Right now we are not talking about preachers but the Holy Spirit.
The wind blows where it wishes, and you hear the sound of it, but cannot tell where it comes from and where it goes.
So is everyone who is born of the Spirit.”
Here I will provide some exegesis to the teaching of Jesus with Nicodemus.
John 3 the context, Jesus teaching and His argument used with Nicodemus. Jesus main focus is on the Atonement. Jesus is dealing with the sin issue.
This is the cultural context in which this dialogue between a leading Jew and Jesus takes place.
Jesus is correcting two fundamental misconceptions of the Jewish understanding of salvation. They will not inherit the Kingdom of God unconditionally. They must be changed. They must be reborn. This change does not take place corporately but individually, “No one [individual] can see” or “enter” the Kingdom of God without first being reborn.
The Kingdom of God is not unconditionally guaranteed to them.
They cannot enter the Kingdom until their sin has been dealt with, for the Kingdom of God is a holy Kingdom. There is need for real atonement before one can enter into the life of God’s Kingdom. Since sin brings death “you must be born again”. How does this happen? Nicodemus asks Jesus this same question in verse 9, “how can this be?”
Jesus quickly directs Nicodemus to the necessity of atonement. He says in verses 14 and 15, “Just as Moses lifted up the snake in the desert, so the Son of Man must be lifted up, that everyone who believes in him may have eternal life.” So how does one attain the new life necessary for seeing and entering the Kingdom of God? He must look to the lifted up Messiah and believe in him. While Calvinists lay great stress on the analogy of spiritual birth with physical birth, they virtually ignore the implications involved with the analogy of the bronze serpent that Jesus specifically used to answer Nicodemus’ question of how one becomes born again (vs. 9).

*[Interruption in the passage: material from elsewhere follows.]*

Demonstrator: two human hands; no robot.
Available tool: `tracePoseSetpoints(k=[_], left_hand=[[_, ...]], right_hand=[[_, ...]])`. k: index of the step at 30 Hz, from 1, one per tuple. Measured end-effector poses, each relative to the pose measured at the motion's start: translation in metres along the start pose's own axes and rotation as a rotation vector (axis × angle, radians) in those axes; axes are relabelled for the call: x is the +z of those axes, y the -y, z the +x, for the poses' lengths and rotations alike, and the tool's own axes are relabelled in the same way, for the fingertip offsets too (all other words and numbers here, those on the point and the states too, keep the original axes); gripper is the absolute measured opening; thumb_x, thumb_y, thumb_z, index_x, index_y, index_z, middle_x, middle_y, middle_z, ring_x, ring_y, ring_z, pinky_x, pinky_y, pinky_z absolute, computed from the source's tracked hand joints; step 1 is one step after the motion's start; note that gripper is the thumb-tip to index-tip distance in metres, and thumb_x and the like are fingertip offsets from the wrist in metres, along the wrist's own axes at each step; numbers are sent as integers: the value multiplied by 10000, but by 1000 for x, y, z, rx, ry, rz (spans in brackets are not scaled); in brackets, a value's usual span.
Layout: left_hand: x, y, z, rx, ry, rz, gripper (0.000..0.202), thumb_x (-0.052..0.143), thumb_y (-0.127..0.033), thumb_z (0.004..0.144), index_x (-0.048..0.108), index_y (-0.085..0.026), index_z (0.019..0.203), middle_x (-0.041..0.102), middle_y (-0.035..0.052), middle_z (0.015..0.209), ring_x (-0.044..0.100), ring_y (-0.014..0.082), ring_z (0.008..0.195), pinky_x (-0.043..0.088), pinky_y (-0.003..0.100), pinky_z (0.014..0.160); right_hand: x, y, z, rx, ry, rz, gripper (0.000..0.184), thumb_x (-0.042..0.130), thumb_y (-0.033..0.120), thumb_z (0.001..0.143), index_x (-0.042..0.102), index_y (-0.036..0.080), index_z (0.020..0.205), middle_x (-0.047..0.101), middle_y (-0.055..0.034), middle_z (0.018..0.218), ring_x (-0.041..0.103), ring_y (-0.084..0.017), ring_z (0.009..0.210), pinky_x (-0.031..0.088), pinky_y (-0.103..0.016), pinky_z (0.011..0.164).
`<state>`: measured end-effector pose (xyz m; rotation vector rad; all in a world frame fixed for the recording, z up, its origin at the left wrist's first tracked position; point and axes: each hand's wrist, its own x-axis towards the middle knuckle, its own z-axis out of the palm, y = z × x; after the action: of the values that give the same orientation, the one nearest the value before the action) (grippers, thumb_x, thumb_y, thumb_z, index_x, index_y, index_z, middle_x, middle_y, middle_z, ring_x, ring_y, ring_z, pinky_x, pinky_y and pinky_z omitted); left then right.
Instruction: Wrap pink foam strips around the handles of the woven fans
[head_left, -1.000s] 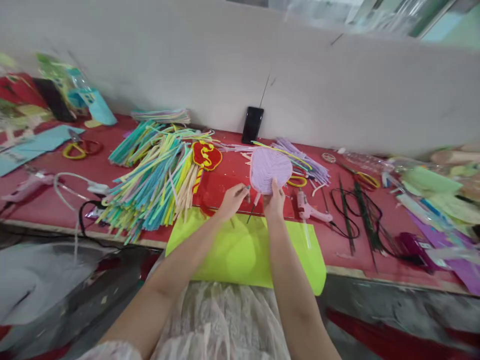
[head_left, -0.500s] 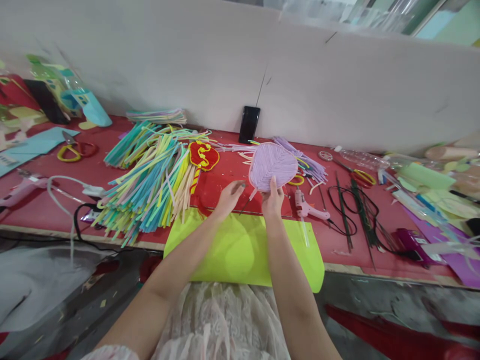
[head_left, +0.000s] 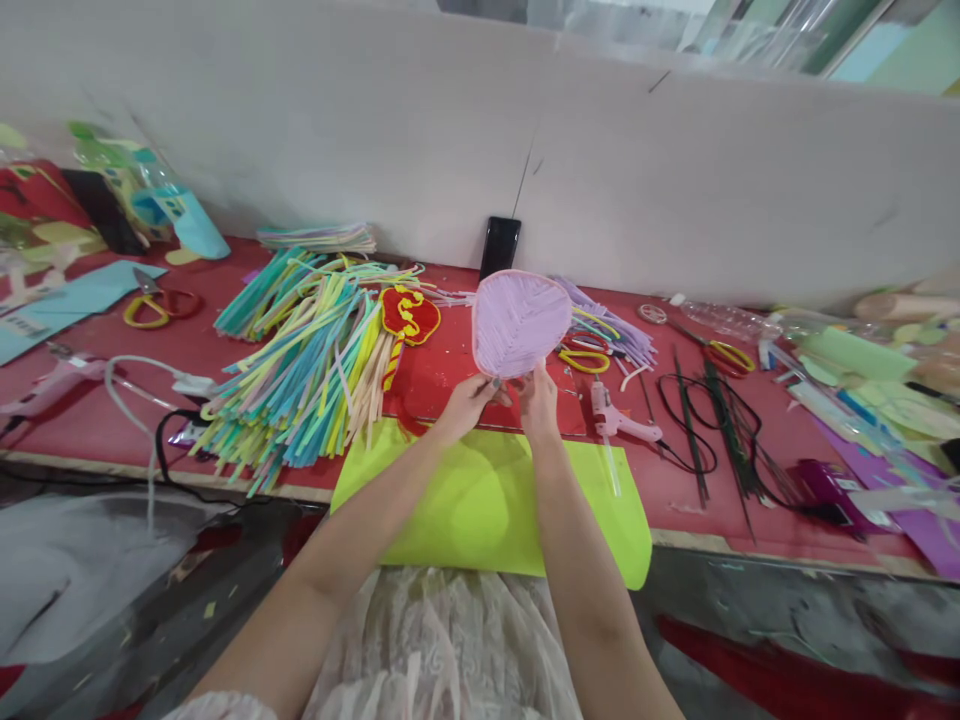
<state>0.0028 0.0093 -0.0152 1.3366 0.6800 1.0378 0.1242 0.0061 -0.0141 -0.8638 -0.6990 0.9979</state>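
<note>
A lilac fan-shaped panel (head_left: 520,322) of pipe cleaners, rimmed in pink, is held upright between my hands. My right hand (head_left: 538,398) is closed on its lower right edge, the thumb and fingers partly hidden. At the panel's bottom tip, my left hand (head_left: 469,402) is closed with the fingertips pinched together; the short stem there is mostly hidden by the fingers. Left of the panel lies a small red fan (head_left: 412,316) with yellow trim and a striped handle. Below my wrists spreads a bright yellow-green sheet (head_left: 465,500).
A big heap of pastel pipe cleaners (head_left: 300,370) lies to the left. To the right are a pink glue gun (head_left: 624,424), yellow-handled scissors (head_left: 583,360), lilac pipe cleaners (head_left: 619,325) and dark wires (head_left: 724,430). A black phone (head_left: 500,246) leans against the wall.
My right hand has brought the lilac panel left and slightly up. My left hand has moved right, from apart to its bottom tip, where its fingers have closed.
</note>
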Motion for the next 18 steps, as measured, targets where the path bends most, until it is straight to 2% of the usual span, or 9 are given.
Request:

The Israelites in the desert were dying from the deadly venom of snake bites. The only way they could escape certain death was to look to the bronze serpent that God had provided for their healing. Those Israelites were dying until they fixed their gaze on the bronze snake. Jesus correlates this “looking” to the snake with “believing”.
When someone believes in Christ the blood of atonement is applied, the curse of sin and death is broken, and new life begins. If the Calvinistic interpretation of John3:3, 6 is correct then Jesus chose a poor analogy to explain to Nicodemus how the new life begins. If their view is correct then we must also believe that the Israelites in the desert were not given life as a result of fixing their gaze on the bronze serpent, but were rather first given life so that they could then look to [or “see”] the serpent. In this view they looked to the serpent because they had already been cured of the venom’s deadly effects. They would not have looked to the serpent to secure life; they would have looked to the serpent because they had already been given life. I would venture to say that no Calvinist believes that the Israelites looked to the bronze serpent because they had already been cured and given life. Since this is the illustration that Christ chose to explain the nature of his atonement and the means by which we attain life, it is absurd to believe that Jesus was teaching that the new birth precedes faith in John 3:3, 6. Consider the parallels,
The Bronze Snake:
The Israelites had to look to the bronze serpent to escape the deadly effects of the venom and experience life, “Anyone who is bitten can look at [the serpent] and live…when anyone was bitten by a snake and looked at the bronze snake they lived.” [Numbers 21:8, 9]
The Crucified Messiah:
Only those who look to the Messiah’s atonement by faith in His blood will escape the deadly effects of sin and experience new life, “Just as Moses lifted up the snake in the desert, so the Son of Man must be lifted up, that everyone who believes in him may have eternal life. For God so loved the world that he gave his one and only Son [as a necessary atonement], that whoever believes in him shall not perish, but have eternal life.” [Jn. 3:14-16]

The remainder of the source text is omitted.